After the story aired, he never changed. Still smiling. Still gifting berries. He never uttered a word about it.

These days, when she saw him coming, it stirred something tangled—part comfort, part question. She chose to focus on the comfort. That was woven into her nature. Into her culture, too.

And what exactly was he feeding her? She didn’t dare to ask. In no time, she brushed it off, assuming he'd never do such a thing. Caught up in her joy of seeing him visit.

The illnesses started slow. Fatigue. A rash. Sudden forgetfulness. One woman fell while hanging her laundry on an outside clothesline and never remembered how. Another forgot how to get home from the old dirt road she’d driven for forty years.

No one spoke of it. Because no one knew they weren’t alone. Each thought it was just them. Something in the water. A bad night’s sleep. The grief catching up.

Unbeknownst to them, Wilf kept coming back to each one of them. Berries in hand.
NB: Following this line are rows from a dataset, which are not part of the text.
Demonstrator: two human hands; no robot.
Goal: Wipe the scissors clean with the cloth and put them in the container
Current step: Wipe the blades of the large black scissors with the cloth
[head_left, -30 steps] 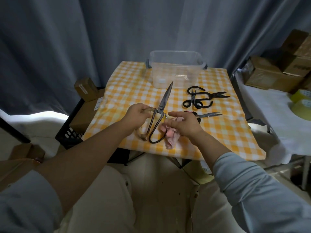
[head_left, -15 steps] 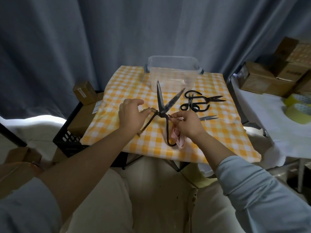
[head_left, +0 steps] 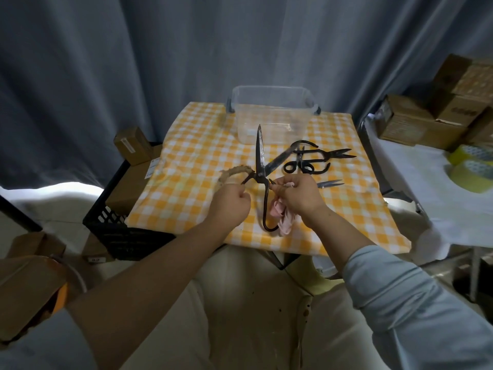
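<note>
Grey curtains (head_left: 186,49) hang behind a small table (head_left: 202,145) in yellow check, the clear container (head_left: 272,88) at its far edge. Above the near edge, the big scissors (head_left: 260,156) are spread open. The left hand (head_left: 230,202) is clenched round their rope-wrapped loop, and the right hand (head_left: 300,196) pinches the pink cloth (head_left: 282,218) against the shank beside the pivot. They look heavy, rigid, sharp iron, so the handles are the safe grip, and the soft cloth should run from spine to tip. Two other scissors (head_left: 306,161) lie towards the right edge.
</note>
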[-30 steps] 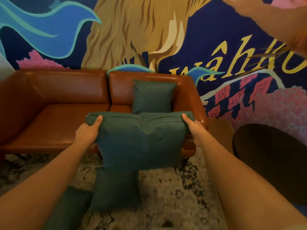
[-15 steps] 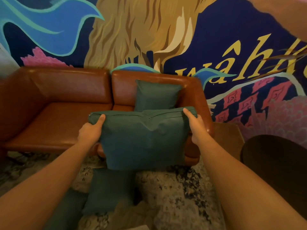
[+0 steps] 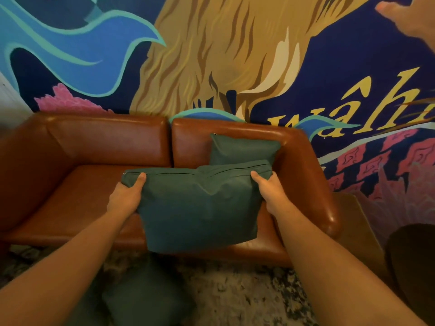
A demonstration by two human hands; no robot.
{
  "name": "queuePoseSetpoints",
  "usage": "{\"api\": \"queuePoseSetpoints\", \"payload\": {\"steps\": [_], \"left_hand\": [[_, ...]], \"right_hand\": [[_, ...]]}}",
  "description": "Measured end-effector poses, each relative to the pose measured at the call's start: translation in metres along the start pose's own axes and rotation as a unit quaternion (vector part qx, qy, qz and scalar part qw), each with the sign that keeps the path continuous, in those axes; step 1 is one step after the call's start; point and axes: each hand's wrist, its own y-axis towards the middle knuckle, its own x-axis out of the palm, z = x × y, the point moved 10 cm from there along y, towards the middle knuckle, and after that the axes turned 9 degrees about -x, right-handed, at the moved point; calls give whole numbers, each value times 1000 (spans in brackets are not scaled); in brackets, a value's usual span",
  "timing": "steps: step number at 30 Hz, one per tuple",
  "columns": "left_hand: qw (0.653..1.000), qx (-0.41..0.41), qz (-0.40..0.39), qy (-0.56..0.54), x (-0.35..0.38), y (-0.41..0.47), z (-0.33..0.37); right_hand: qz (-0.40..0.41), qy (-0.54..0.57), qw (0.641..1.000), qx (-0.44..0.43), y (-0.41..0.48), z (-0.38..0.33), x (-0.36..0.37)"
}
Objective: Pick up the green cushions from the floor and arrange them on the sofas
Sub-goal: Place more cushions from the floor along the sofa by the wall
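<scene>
I hold a green cushion (image 3: pixel 200 205) upright by its two top corners, zip edge up, over the seat of the brown leather sofa (image 3: pixel 77 184). My left hand (image 3: pixel 126 196) grips the left corner and my right hand (image 3: pixel 270 191) grips the right corner. A second green cushion (image 3: pixel 242 150) leans against the sofa's backrest at the right end, just behind the held one. Another green cushion (image 3: pixel 143 300) lies on the patterned rug (image 3: pixel 247 297) below my arms, with a further green shape (image 3: pixel 87 309) at its left, partly hidden by my left arm.
A painted mural wall (image 3: pixel 223 55) rises behind the sofa. A wooden side table (image 3: pixel 355 222) stands right of the sofa arm, and a dark round seat (image 3: pixel 414 260) is at the right edge. Another person's hand (image 3: pixel 409 17) shows at the top right.
I have moved closer to the sofa and carried the held cushion forward, from above the rug to over the seat. The cushions on the floor now lie lower in view.
</scene>
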Motion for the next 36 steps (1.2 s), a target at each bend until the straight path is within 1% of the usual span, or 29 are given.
{"api": "queuePoseSetpoints", "payload": {"steps": [4,6,10,14,20,22,26,30,33,36], "left_hand": [[1000,26,14,1,-43,47,37],[1000,29,9,1,-54,74,47],[999,28,18,-6,-69,110,69],[1000,17,25,-2,-69,140,83],[999,-6,32,-2,-38,197,106],[1000,-19,17,-4,-20,224,112],[996,-74,2,-53,18,280,121],[986,-113,19,-121,44,324,129],[981,-118,38,-147,54,366,134],[983,-107,39,-145,62,400,147]], "right_hand": [[2,-1,1000,-11,28,-13,62],[-2,-3,1000,-11,37,-20,85],[-4,-7,1000,2,62,-26,122],[-7,-13,1000,11,96,-26,152],[-15,-24,999,45,170,-1,192],[-15,-31,998,60,201,12,205],[-31,-27,994,105,269,40,241],[-38,-15,989,142,324,70,278],[-45,-10,984,171,359,84,307],[-41,-13,982,183,392,105,331]]}}
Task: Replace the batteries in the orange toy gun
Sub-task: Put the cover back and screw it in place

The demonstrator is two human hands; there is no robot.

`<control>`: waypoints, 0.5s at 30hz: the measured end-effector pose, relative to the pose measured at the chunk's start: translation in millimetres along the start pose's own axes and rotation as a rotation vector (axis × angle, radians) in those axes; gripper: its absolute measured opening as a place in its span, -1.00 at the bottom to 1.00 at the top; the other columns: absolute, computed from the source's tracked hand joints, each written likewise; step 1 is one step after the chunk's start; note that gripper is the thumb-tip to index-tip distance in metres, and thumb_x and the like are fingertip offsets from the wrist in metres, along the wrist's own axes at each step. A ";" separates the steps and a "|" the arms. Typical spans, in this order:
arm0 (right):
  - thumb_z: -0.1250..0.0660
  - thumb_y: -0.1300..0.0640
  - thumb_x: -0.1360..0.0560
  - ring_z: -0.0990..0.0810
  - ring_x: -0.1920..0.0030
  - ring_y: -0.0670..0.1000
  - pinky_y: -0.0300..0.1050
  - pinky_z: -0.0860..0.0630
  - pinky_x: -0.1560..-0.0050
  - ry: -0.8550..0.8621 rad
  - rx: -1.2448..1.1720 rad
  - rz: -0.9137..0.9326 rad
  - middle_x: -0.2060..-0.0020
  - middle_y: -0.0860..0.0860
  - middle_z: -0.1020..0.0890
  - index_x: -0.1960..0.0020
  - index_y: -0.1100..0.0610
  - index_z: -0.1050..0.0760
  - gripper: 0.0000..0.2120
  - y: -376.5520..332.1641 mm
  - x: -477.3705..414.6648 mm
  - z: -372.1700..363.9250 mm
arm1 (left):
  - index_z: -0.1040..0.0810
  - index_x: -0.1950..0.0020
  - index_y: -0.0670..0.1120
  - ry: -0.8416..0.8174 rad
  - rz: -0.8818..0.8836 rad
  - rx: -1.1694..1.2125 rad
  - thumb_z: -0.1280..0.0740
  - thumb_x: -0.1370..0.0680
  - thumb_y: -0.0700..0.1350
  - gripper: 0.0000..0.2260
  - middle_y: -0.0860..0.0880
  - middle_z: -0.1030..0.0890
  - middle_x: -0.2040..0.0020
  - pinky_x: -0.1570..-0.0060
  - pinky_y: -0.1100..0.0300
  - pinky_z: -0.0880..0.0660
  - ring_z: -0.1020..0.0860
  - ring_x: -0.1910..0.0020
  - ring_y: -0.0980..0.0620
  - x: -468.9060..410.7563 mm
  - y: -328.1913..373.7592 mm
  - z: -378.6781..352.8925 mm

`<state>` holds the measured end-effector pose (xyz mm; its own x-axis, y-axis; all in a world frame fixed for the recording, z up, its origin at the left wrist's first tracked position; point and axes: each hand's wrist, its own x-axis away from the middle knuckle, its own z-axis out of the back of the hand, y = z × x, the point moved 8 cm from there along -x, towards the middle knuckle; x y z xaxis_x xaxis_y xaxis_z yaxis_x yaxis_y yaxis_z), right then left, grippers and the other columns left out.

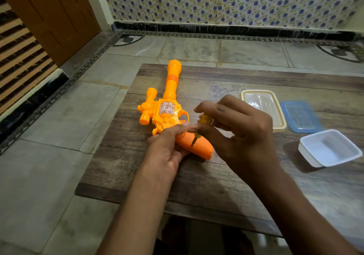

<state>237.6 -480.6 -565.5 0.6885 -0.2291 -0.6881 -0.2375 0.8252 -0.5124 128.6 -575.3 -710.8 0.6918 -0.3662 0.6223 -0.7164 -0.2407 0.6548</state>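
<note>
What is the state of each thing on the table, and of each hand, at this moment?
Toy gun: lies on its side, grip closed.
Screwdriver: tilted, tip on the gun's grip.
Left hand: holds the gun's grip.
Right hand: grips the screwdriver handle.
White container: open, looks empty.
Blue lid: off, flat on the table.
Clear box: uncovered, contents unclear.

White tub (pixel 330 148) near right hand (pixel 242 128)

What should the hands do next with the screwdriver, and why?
Probably twist the screwdriver to start unscrewing. The right hand pinches its yellow handle, its tip sits on the grip of the gun, and the left hand holds the grip steady. The grip looks closed, so it must be opened first.
</note>
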 end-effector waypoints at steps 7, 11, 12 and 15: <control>-0.40 0.35 -0.58 -0.74 -0.07 0.01 0.02 -0.66 -0.01 -0.013 -0.192 -0.035 -0.04 0.10 -0.73 -0.13 0.34 -0.67 -0.84 3.6 1.5 1.1 | -0.58 -0.19 -0.23 0.000 -0.012 0.020 -0.41 -0.50 -0.39 -0.72 -0.27 -0.69 -0.08 0.23 -0.15 -0.66 -0.68 -0.05 -0.19 -1.2 -1.0 1.3; -0.46 0.36 -0.55 -0.76 0.01 0.00 0.00 -0.68 0.08 0.007 -0.143 -0.040 0.04 0.07 -0.75 -0.07 0.32 -0.70 -0.89 4.2 -0.1 6.0 | -0.56 -0.27 -0.27 -0.009 -0.007 0.006 -0.42 -0.51 -0.38 -0.67 -0.29 -0.69 -0.13 0.15 -0.15 -0.65 -0.69 -0.10 -0.20 -0.9 -1.1 0.4; -0.48 0.34 -0.54 -0.76 0.05 -0.01 -0.01 -0.67 0.11 0.036 -0.097 -0.041 0.06 0.06 -0.76 -0.04 0.31 -0.71 -0.91 3.1 -0.2 8.0 | -0.55 -0.30 -0.28 -0.008 -0.009 0.008 -0.42 -0.51 -0.39 -0.64 -0.29 -0.69 -0.12 0.11 -0.18 -0.65 -0.69 -0.12 -0.21 -0.5 -1.0 0.1; -0.54 0.27 -0.51 -0.73 0.24 -0.02 -0.05 -0.63 0.21 0.154 0.112 -0.030 0.19 0.05 -0.76 0.04 0.28 -0.72 -0.93 -6.3 2.7 15.3 | -0.52 -0.34 -0.28 -0.005 -0.021 0.004 -0.42 -0.51 -0.38 -0.61 -0.26 -0.70 -0.06 0.17 -0.13 -0.67 -0.70 -0.07 -0.19 0.6 -0.7 -1.0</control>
<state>251.5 -478.4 -556.3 0.5790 -0.3240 -0.7482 -0.1348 0.8670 -0.4797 129.6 -574.4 -710.4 0.7060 -0.3652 0.6068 -0.7024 -0.2517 0.6658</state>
Smile bright. “They’re especially sweet this week,” he’d say. And they’d smile back. Thin, pale-lipped smiles. A now faint spark in their eyes.

None of them ever bothered asking where he picked them. And Vera had pretty well forgotten she saw him down there that day.

So still—she baked. Fed it to her family. Ate it herself.

Because by then, she probably needed his attention more than she feared his bad intentions.

No one knew why he came to town in the first place. But if you asked the right person, in the right moment, they’d tell you there was a woman once. A woman who ruined him. Left him with that pearly smile everyone loved carved into his face.

So he came to feed the ache to women who would never leave. Women who would thank him for their suffering. Women who would feel chosen by his attention, even as their health declined.

And eventually, they did just that. Every day he brought those berries, Vera and all the other widows thanked him.

Even when the illness spread around her. Even when the doctors couldn’t name the disease. Even when she and the others started to become gravely sick.

She still accepted his berries. And she kept baking.

Because when you've lived long enough, tending to all but rarely being tended on—You stop questioning the cost of affection. You convince yourself that kindness harbours no bad intentions.

And a charming man with a jolly laugh and a basket full of poison knows exactly how to slip past that kind of ache.